The next step was to correctly link up the audio file with the score so each measure is highlighted in time with the music.  I had already used MEI (xml markup for music) and pyquery to preserve and extract the relevant measure positions, so I only had to add measure times to the system. I did this with the help of a portion of my tool Augmented Notes, which I'll start talking about more after the sneak-peek reveal. To use its "time edit" function, I started the audio file playing, and then hit the "save" button at the end of every measure. Hitting the save button fills each text input on the right hand side of the screen with the precise time for the end of the measure:
Time Edit Functionality with Michael William Balfe's "Come into the Garden Maud"
I then saved this information as JSON data, and then all the components for the archive page were complete!

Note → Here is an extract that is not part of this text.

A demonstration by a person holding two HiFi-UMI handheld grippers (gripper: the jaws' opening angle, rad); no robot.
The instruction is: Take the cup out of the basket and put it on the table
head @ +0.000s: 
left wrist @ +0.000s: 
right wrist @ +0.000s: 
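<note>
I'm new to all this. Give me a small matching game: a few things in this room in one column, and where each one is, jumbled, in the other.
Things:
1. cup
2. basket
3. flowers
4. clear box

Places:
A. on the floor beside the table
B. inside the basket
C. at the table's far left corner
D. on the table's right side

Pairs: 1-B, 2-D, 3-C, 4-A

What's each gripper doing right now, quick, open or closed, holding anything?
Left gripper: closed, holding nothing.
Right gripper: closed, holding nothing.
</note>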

I had spent a lot of time trying to figure out how to redesign the archive page.  In the original incarnation of the project, I included thumbnails of each page of the score and a button that would pop up a much higher resolution image of the scan as well as the audio file and normal-sized score, but I wasn't quite satisfied with the look.  The thumbnails made the page too crowded and deemphasized the score and audio, which were the whole point of this page:



For my new design, I removed the thumbnails and the "click for larger version" link and instead made the score itself larger so my users could see it more clearly. I also centered everything to give it greater emphasis.


In case you're wondering what the measure highlighting looks like, here's a video of it for Norton's "Juanita":


The final step was to use Mako, a Python-based web templating language, to make my site generated dynamically.  Originally, the analysis and archive pages had lots of unnecessary overlap in the code: the header and footer information appeared on each page.  With Mako, I could make one template with all the common information between pages, and then invoke that template on those pages.